In the decade since Ben Folds set out on a solo career, his reputation has only continued to grow, both as a musician and lyricist. A darling of the critics as well as listeners, each album has been embraced and poured over by his fans. Even so, it's the album that marked his departure as a solo artist, Rockin' the Suburbs, which still stands out as his most memorable and iconic work.
Known for transposing quirky pop against often his often sarcastic, sardonic lyrics, Folds' wit and sense of humor has consistently been the factor that wins over and keeps his fans. The release of his latest album, Lonely Avenue, puts a new wrinkle to his music, however, as it's a collaboration with longtime friend and equally revered author Nick Hornsby.
From an outside perspective, the pairing of Folds and Hornsby could seemingly go only two ways: either a masterpiece or an utter train wreck. When considering the attention to detail that each affords his work, the latter seemed unlikely and fortunately, the end result is quite possibly Folds' strongest release since his solo foray nearly a decade ago.
With Hornsby providing the lyrics and Folds creating the melodies, the album is akin to a collection of short stories: eleven tightly wound vignettes bound together musically. Each is a character study in isolation, whether looking down on soul mates that never connect in "From Above," a little girl trying to bind her family back together in "Claire's 9th," or a faded rock star still haunted by his lost love in "Belinda."
The collaboration is an engaging pairing, matching up Hornsby's economic use of words with Hornsby's ability to match the lyrics with the proper musical atmosphere. From an outsider's perspective, however, one can't help but wonder how the two came together.
"We've both been fans of each other for a long time," Folds said. "We met backstage at a show in London and have kept in touch over the years. We always figured we'd do something together. This is our first foray into that."
"Nick had never written lyrics for anyone before, so I was honored to be the first," he added.
When asking how the writing process actually worked for the two, Folds explained that Hornsby sent him completed lyrics via e-mail, which he would then create the music for and send back to him in completed song form. To that extent, the process went incredibly smoothly with little to no back and forth and no revisions to the lyrics.
"As a professional writer, he has a different way of approaching things," Fold said. "He's already made his name as a novelist and doesn't want to do anything that doesn't stand up well.
"As a musician, you can fall back on 'yeah yeah, hey hey, baby I like that,' and not lose any credibility, whereas he probably doesn't want to write anything to embarrass himself," he continued.
"For a musician, there's not as much pressure if the lyrics are stripped away, but Nick writes stuff that holds up on its own," Folds said. "That's really the challenge we all have: to write something that will stand up with or without the music behind it."
Fold's respect for Hornsby and his lyrics was evident when discussing the songs, sharing "If your diction is not good... Rock and roll diction?
I don't think that's even a term," he laughed. "But if you can't understand what I'm singing at any point, it's a disservice to him, because every word he's written is important -- even the placement of his prepositions."

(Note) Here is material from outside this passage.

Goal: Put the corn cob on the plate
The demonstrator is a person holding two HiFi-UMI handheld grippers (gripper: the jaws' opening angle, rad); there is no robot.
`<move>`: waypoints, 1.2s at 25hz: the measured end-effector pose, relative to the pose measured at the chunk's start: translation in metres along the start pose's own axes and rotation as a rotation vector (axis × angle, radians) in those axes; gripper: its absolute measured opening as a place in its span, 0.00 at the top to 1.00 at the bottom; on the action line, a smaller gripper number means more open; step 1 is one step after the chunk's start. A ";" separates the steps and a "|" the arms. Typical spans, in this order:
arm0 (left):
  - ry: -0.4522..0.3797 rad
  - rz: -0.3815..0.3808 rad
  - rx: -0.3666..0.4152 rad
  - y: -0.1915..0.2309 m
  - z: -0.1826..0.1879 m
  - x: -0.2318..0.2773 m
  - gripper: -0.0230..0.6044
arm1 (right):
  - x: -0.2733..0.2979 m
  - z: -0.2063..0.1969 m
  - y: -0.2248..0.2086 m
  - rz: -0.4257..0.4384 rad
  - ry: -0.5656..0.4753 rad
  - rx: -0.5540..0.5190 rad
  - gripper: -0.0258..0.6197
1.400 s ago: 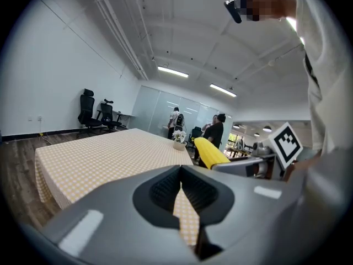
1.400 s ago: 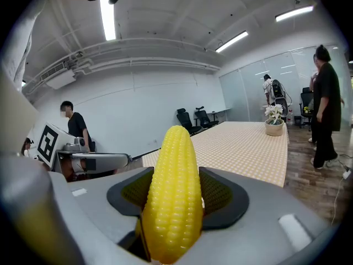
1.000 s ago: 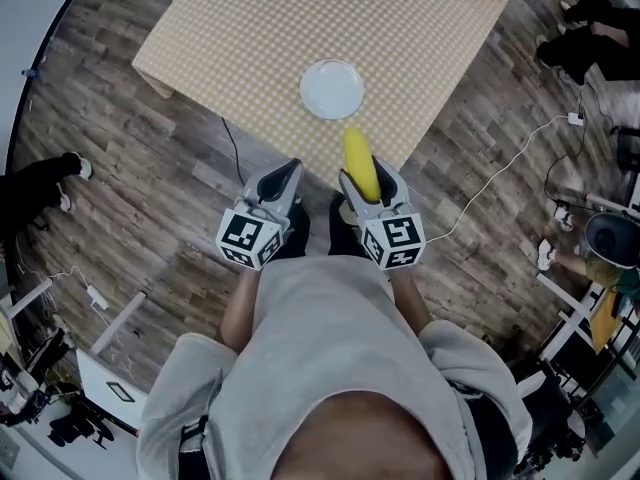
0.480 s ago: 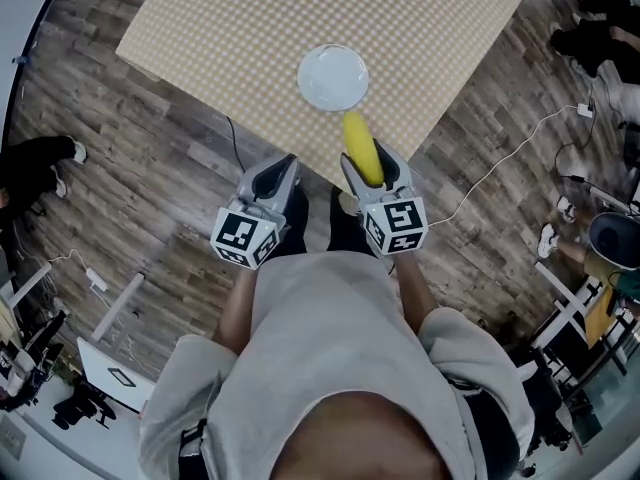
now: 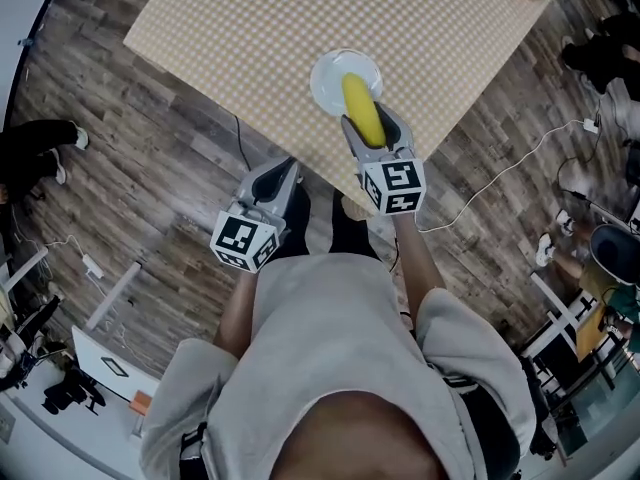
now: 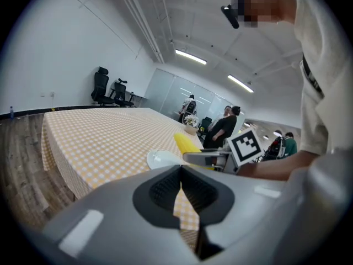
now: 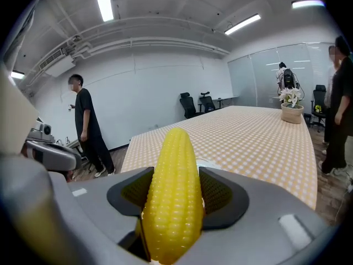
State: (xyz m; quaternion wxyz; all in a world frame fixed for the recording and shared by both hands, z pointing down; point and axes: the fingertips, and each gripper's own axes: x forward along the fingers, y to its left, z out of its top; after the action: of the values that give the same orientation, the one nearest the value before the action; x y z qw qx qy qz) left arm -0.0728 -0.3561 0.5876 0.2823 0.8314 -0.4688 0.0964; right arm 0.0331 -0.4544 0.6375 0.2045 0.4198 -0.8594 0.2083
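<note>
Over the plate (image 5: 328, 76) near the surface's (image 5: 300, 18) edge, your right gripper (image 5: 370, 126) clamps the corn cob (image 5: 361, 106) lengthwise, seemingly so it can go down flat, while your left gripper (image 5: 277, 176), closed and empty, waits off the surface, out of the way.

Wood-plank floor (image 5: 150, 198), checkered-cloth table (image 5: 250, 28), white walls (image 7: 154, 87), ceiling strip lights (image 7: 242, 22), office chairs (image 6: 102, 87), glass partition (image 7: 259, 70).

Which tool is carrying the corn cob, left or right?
The right tool: its jaws clamp the yellow corn cob, held over the white plate. The left tool is shut and empty, over the floor short of the table.
</note>
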 end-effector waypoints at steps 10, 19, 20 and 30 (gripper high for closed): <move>0.012 0.035 -0.020 0.013 -0.008 -0.012 0.95 | 0.052 0.008 -0.017 -0.012 0.013 -0.030 0.56; 0.014 0.045 -0.029 0.016 -0.011 -0.017 0.95 | 0.076 0.000 -0.018 -0.022 0.057 -0.050 0.56; 0.015 0.046 -0.031 0.017 -0.011 -0.018 0.95 | 0.078 -0.002 -0.017 -0.026 0.065 -0.055 0.56; 0.017 0.053 -0.041 0.022 -0.016 -0.022 0.95 | 0.087 -0.018 -0.014 -0.069 0.122 -0.156 0.56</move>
State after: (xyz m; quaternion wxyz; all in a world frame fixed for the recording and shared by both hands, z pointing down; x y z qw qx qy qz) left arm -0.1018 -0.3398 0.6000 0.3005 0.8120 -0.4900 0.1015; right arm -0.0013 -0.5085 0.7012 0.2956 0.4185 -0.8439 0.1589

When asked how he normally writes, Folds said that the music usually comes first for him. "When it (the music) comes, it means something -- I just don't know what it is at the time."

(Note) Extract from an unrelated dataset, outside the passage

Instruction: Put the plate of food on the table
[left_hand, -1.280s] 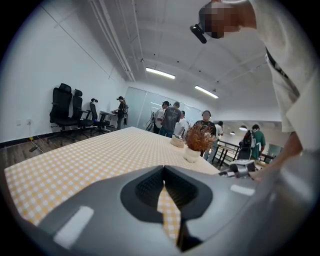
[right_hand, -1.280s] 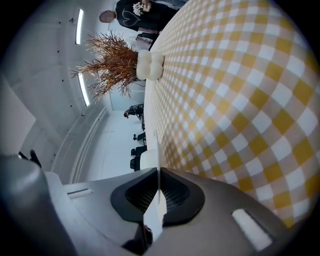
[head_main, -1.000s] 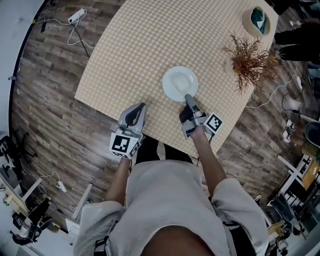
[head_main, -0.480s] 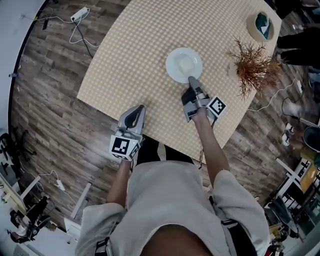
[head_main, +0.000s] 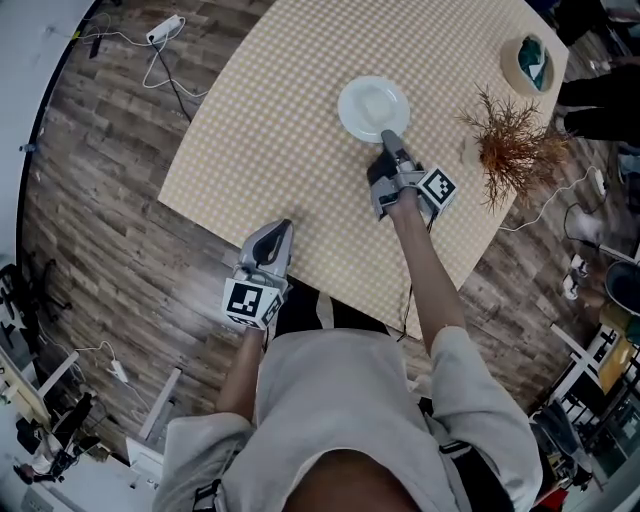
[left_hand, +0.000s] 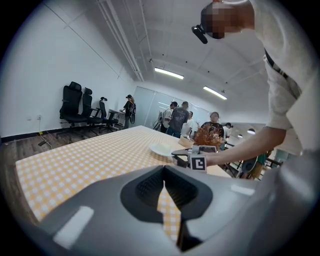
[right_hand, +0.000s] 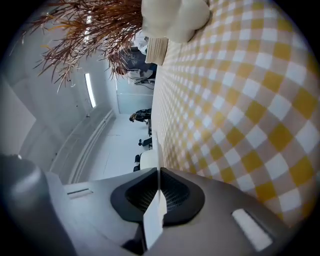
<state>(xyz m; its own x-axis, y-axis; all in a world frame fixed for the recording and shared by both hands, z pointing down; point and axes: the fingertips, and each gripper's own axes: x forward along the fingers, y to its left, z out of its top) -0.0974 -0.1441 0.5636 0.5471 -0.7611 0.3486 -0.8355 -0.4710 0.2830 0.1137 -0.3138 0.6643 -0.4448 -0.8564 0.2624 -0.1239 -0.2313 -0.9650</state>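
Right gripper — jaws were pinched on the near rim of the white plate | plate was held over the checked table, near the dried plant; contact with the tabletop could not be told | left gripper — jaws were closed together, nothing gripped, at the table's near edge

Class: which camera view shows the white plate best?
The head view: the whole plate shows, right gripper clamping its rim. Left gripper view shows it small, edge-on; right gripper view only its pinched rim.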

"I think it must be some kind of psychological or subconscious reaction to something," he said. "Kind of like when a kid paints a picture. You might ask him afterward what it means and he might not know, but it can be interpreted later. It's the same when a musician has a melody -- if it's real, it may take some sort of time to decipher what it means and make the song what it's supposed to be."
With Hornsby providing the lyrics first, that process was inverted for the writing of this album, but it was still a similar process. "I'm just relating to something Nick has written," Folds explained. "He's very good at creating a story or a scene, so I live in it for a second and relate to that."
Although the writing process may have changed a bit working with Hornsby, the result is one of Folds' strongest efforts to date and one that already has critics and fans hoping to see more collaborations in the future. Right now, however, Folds is out on the road, offering up the majority of the new songs in a live setting.
When reflecting on the music industry and career, Folds shared that "The tour is going well so far, but it's really a time of dwindling in the music business, so I've got a lot of different opportunities to do things -- like writing with Nick -- that I'm taking advantage of."
"Cake had a number one album last week," he said. "That's a sign that the music industry has become really unpredictable. They're friends of mine and put that album out themselves and were probably worried that they'd get beaten up or overlooked. Instead, it went to number one and I'm really proud of them."
Although the business side of the music industry may be unpredictable, Folds has been consistent with his career, whether releasing wryly observational songs or putting on a live show that wins over fans and critics alike. Right now, he's on the road in support of the new album and the Lonely Avenue tour stops at Cain's Ballroom this coming Tuesday night, Feb. 1, kicking off another busy month of shows for the venue.
Tickets are still available for $34 and Street Corner Symphony will open the show at 8pm. Afterwards, Folds will complete the night with a mixture of old favorites and the latest stories from his collaboration with Hornsby. Hopefully, it will be the first of many more in the years to come.